Ketika aku mengatakan itu, Core Two menjadi berlinang air mata.

Dungeon Core juga bertanya padaku dengan suara menangis seperti Core Two.

Ini terlihat seperti aku telah melakukan sesuatu yang buruk.

"Kalau begitu, kamu bisa membuat gerbang permanen ke istana pulau terpencil di sini kan?"

"Yup, kalau begitu Core Two-chan bisa bolak-balik dan dia tidak akan kesepian kan?"

Mendengar Arisa dan Hikaru, Core Two menatap Dungeon Core.

(aku mengerti. aku akan mengadopsi kompromi itu.)

Kami telah mencapai kesepakatan entah bagaimana jadi aku membuat gerbang yang menghubungkan ke istana pulau terpencil.

Core Two datang bersama kami seolah itu wajar, aku perlu menyiapkan kamar tidur untuk anak ini.

Aku tidak keberatan dia tidur bersamaku jika dia berada dalam sosok gadis kecilnya, tapi aku tidak bisa melakukannya dengan tubuh kyonyuunya saat ini.

Sebuah brownies muncul dari dalam mansion dengan tergesa-gesa.

"Satou-sama, kamu mendapat telepon dari Perusahaan Echigoya."

Hah? aku seharusnya sudah memberi tahu mereka bahwa aku akan pergi ke Kekaisaran Musang, apakah sesuatu terjadi di Perusahaan Echigoya untuk secara tegas memanggil aku?
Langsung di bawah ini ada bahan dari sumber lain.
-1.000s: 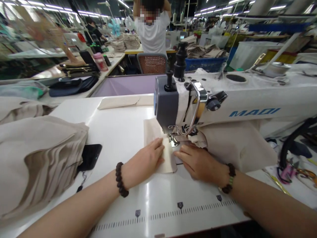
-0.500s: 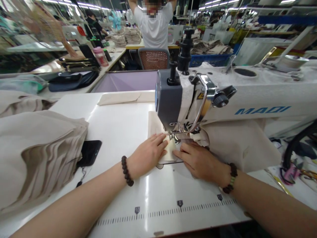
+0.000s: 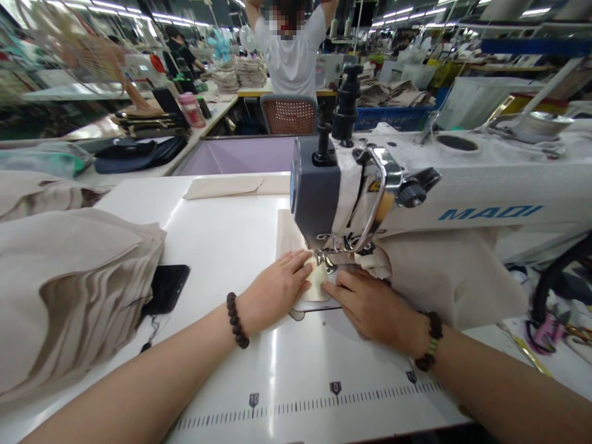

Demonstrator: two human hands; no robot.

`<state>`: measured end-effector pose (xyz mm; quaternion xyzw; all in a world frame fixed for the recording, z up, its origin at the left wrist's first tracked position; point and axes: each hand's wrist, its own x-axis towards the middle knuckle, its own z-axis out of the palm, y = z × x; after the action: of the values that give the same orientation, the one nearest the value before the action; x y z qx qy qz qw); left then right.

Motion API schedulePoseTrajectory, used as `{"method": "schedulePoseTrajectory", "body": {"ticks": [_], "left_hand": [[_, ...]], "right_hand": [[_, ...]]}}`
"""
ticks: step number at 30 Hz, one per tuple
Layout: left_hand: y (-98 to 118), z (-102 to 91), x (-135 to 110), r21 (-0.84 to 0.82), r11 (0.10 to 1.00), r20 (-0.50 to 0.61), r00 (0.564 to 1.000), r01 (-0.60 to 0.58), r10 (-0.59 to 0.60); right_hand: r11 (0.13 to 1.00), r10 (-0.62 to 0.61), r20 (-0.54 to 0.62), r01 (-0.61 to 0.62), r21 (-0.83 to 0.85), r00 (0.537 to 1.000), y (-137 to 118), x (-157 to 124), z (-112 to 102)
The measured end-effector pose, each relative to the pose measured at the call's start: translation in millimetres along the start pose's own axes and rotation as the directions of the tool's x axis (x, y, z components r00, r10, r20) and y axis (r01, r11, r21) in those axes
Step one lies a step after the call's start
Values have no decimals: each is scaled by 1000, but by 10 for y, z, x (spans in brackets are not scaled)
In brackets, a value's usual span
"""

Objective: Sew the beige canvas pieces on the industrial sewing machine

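A white sewing machine (image 3: 462, 191) stands on the white table (image 3: 222, 240), with its grey head and presser foot (image 3: 327, 262) over a narrow beige fabric piece (image 3: 289, 237). My left hand (image 3: 275, 290) lies flat on that piece, fingers stretched toward the foot. My right hand (image 3: 365, 302) presses flat just right of the foot, against a larger beige fabric bundle (image 3: 444, 277) under the machine arm. Both wrists wear dark bead bracelets.
A thick stack of beige fabric (image 3: 69, 283) fills the left of the table, with a black phone (image 3: 165, 288) beside it. Another folded beige piece (image 3: 231, 185) lies at the back. A ruler scale (image 3: 296, 404) runs along the near edge. A person (image 3: 291, 55) stands beyond.
The beige piece has fed away from me under the presser foot, so less of it shows in front. Both hands followed it a little toward the needle.
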<state>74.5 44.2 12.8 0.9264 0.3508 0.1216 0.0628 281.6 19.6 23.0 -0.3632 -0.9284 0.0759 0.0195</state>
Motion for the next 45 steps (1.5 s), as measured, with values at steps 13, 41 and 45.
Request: {"method": "schedulePoseTrajectory", "body": {"ticks": [13, 41, 45], "left_hand": [[-49, 43, 11, 47, 999, -42, 999, -16, 18], [-18, -25, 64, -45, 993, -87, 990, -113, 109], [-51, 1, 72, -33, 998, -51, 998, -48, 46]], "right_hand": [[999, 33, 2, -33, 8, 999, -35, 6, -38], [996, 90, -68, -92, -13, 994, -31, 78, 31], [996, 92, -66, -92, -2, 994, -42, 92, 7]]}}
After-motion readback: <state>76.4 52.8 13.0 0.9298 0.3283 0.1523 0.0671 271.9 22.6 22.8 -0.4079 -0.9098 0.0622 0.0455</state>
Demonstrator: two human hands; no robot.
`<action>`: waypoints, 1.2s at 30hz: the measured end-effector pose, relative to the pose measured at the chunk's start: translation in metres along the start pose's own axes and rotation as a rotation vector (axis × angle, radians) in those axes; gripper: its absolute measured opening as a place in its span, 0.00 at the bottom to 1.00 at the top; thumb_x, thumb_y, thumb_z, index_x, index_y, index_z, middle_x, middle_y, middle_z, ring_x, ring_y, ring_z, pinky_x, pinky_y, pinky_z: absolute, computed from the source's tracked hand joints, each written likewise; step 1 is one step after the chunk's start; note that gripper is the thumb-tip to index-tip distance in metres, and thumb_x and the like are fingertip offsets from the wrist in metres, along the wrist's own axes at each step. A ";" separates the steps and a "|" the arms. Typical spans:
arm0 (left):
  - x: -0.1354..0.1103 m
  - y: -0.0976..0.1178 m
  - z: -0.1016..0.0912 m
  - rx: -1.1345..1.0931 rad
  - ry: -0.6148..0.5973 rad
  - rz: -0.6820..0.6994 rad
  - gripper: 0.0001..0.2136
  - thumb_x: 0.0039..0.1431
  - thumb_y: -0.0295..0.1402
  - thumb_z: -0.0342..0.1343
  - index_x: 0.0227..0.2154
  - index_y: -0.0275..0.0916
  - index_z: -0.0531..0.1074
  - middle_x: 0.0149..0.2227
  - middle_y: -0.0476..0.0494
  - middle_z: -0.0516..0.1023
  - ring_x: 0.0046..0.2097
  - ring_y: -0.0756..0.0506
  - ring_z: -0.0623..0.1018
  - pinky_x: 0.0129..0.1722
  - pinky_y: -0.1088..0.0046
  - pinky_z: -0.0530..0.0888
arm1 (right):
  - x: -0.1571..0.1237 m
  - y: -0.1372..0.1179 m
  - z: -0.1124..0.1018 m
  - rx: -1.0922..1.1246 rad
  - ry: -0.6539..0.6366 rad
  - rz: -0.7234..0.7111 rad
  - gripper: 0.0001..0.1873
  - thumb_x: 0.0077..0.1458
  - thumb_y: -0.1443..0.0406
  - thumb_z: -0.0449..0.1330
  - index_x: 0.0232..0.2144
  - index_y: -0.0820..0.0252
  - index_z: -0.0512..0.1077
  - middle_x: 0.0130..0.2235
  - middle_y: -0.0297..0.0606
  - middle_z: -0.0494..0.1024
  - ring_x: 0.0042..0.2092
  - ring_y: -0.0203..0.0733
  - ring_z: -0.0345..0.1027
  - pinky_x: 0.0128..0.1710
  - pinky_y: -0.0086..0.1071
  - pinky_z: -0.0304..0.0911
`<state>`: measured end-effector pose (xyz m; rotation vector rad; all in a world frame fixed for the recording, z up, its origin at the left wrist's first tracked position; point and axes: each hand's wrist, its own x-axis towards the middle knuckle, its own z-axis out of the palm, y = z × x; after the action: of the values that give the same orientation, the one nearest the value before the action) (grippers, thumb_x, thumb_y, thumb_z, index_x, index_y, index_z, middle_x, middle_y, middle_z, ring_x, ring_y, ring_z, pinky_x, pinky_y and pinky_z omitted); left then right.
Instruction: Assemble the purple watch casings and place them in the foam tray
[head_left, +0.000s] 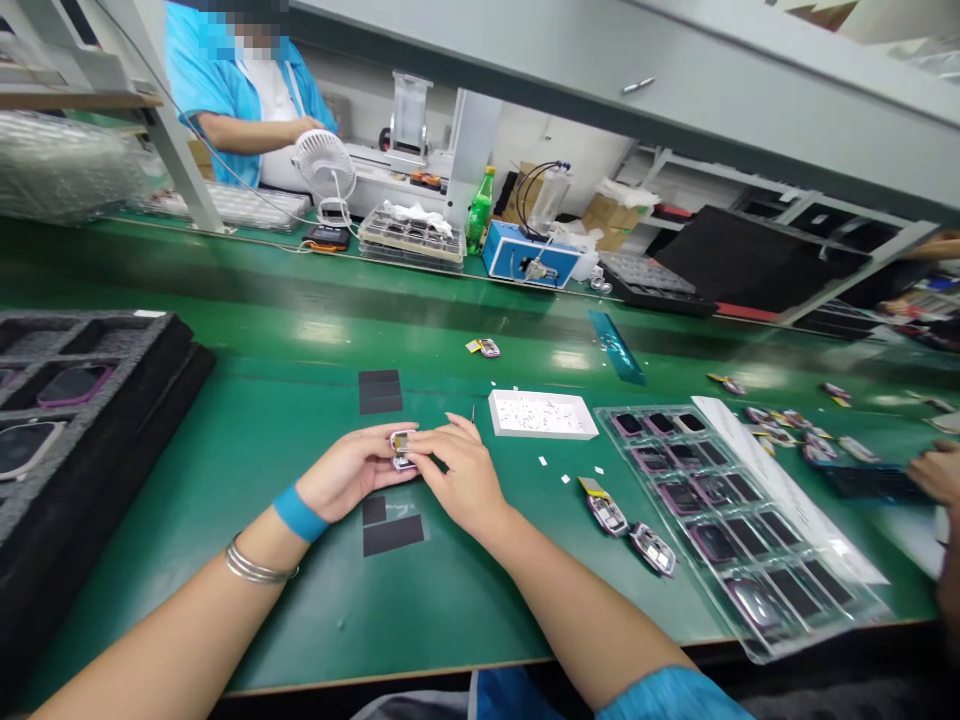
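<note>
My left hand (352, 468) holds a small open watch body (402, 450) with a pale rim and inner parts showing. Thumb and index finger of my right hand (461, 475) pinch at its right side. Just past my right knuckles, a thin dark pointed thing (473, 411) sticks up; the rest of it is hidden. Black rectangular sheets (394, 535) lie on the table just below my hands, and another black sheet (380, 391) lies above them. To the right are two opened watch bodies (606, 510), one with a yellow flap.
A white box (543, 414) with tiny pieces on it stands beyond my right hand. A clear compartment tray (739, 520) holds watch parts at right; black foam trays (90, 430) stand at left. Another person's hand (937, 470) is at far right. Someone stands behind a white fan (324, 165).
</note>
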<state>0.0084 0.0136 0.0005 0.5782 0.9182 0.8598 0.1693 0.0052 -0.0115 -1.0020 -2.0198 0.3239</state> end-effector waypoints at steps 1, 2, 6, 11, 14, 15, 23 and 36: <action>0.000 0.002 -0.001 -0.040 0.001 0.004 0.15 0.48 0.19 0.53 0.41 0.30 0.73 0.37 0.38 0.78 0.38 0.45 0.78 0.43 0.67 0.76 | 0.000 0.001 0.000 -0.019 -0.011 -0.011 0.07 0.56 0.70 0.59 0.31 0.53 0.74 0.37 0.30 0.80 0.39 0.38 0.71 0.57 0.44 0.51; 0.000 0.004 -0.001 -0.056 0.002 0.010 0.15 0.49 0.20 0.53 0.42 0.30 0.73 0.38 0.37 0.78 0.39 0.45 0.78 0.44 0.66 0.76 | 0.000 0.001 0.000 -0.032 -0.021 -0.016 0.07 0.56 0.69 0.59 0.31 0.52 0.75 0.39 0.31 0.79 0.40 0.38 0.70 0.58 0.45 0.50; 0.000 0.006 -0.003 0.015 -0.033 0.037 0.16 0.51 0.23 0.58 0.45 0.31 0.72 0.40 0.37 0.78 0.41 0.45 0.78 0.45 0.69 0.75 | -0.001 0.001 0.001 0.031 -0.028 0.062 0.07 0.55 0.69 0.58 0.30 0.54 0.76 0.43 0.36 0.76 0.47 0.42 0.66 0.54 0.42 0.57; 0.000 0.000 -0.006 0.036 -0.097 0.092 0.19 0.46 0.26 0.64 0.44 0.34 0.73 0.42 0.38 0.77 0.41 0.45 0.77 0.43 0.69 0.75 | -0.002 0.008 0.011 0.500 -0.061 0.404 0.18 0.48 0.68 0.62 0.44 0.53 0.68 0.50 0.40 0.69 0.51 0.41 0.65 0.52 0.38 0.63; 0.002 -0.004 -0.006 0.041 -0.070 0.127 0.23 0.40 0.29 0.69 0.42 0.34 0.73 0.39 0.39 0.79 0.39 0.46 0.78 0.40 0.70 0.75 | -0.003 0.015 0.017 0.799 -0.130 0.560 0.28 0.46 0.65 0.62 0.50 0.52 0.60 0.48 0.39 0.71 0.48 0.41 0.70 0.49 0.39 0.66; 0.003 -0.005 -0.006 0.047 -0.054 0.138 0.23 0.38 0.29 0.70 0.42 0.34 0.73 0.38 0.38 0.79 0.38 0.46 0.78 0.39 0.70 0.75 | -0.003 0.016 0.018 0.834 -0.139 0.589 0.28 0.46 0.64 0.63 0.50 0.53 0.60 0.46 0.39 0.72 0.47 0.42 0.71 0.49 0.39 0.66; 0.004 -0.010 0.003 0.051 0.018 0.259 0.24 0.35 0.30 0.71 0.39 0.32 0.73 0.34 0.38 0.78 0.32 0.46 0.77 0.33 0.69 0.74 | -0.002 0.014 0.018 0.842 -0.062 0.650 0.35 0.38 0.57 0.69 0.47 0.54 0.59 0.44 0.43 0.75 0.42 0.46 0.73 0.46 0.43 0.68; -0.255 0.027 -0.123 0.698 1.230 0.726 0.32 0.46 0.40 0.63 0.56 0.43 0.63 0.47 0.41 0.75 0.48 0.39 0.74 0.50 0.62 0.69 | -0.001 0.029 0.012 0.558 -0.025 0.677 0.36 0.41 0.45 0.64 0.48 0.54 0.63 0.44 0.44 0.76 0.51 0.53 0.67 0.53 0.47 0.61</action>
<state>-0.1914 -0.1755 0.0710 1.0302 2.2526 1.6127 0.1757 0.0249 -0.0347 -1.2719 -1.4145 1.1867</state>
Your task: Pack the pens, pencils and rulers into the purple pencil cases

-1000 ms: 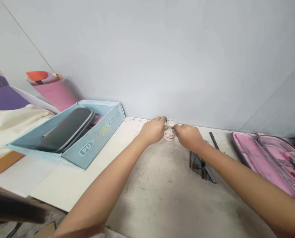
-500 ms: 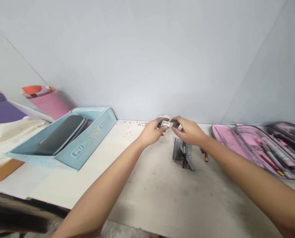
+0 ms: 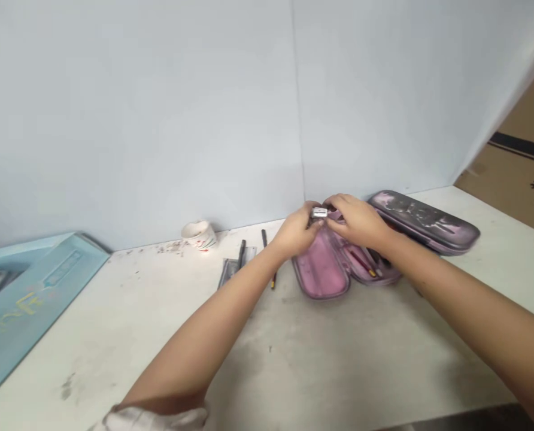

aku memasuki gerbang ke Perusahaan Echigoya sendirian setelah memberi tahu gadis-gadis itu bahwa aku akan pergi ke Ibukota Kerajaan sebentar.

Jika kamu menemukan kesalahan (tautan rusak, konten non-standar, dll. ..), Harap beri tahu kami agar kami dapat memperbaikinya sesegera mungkin.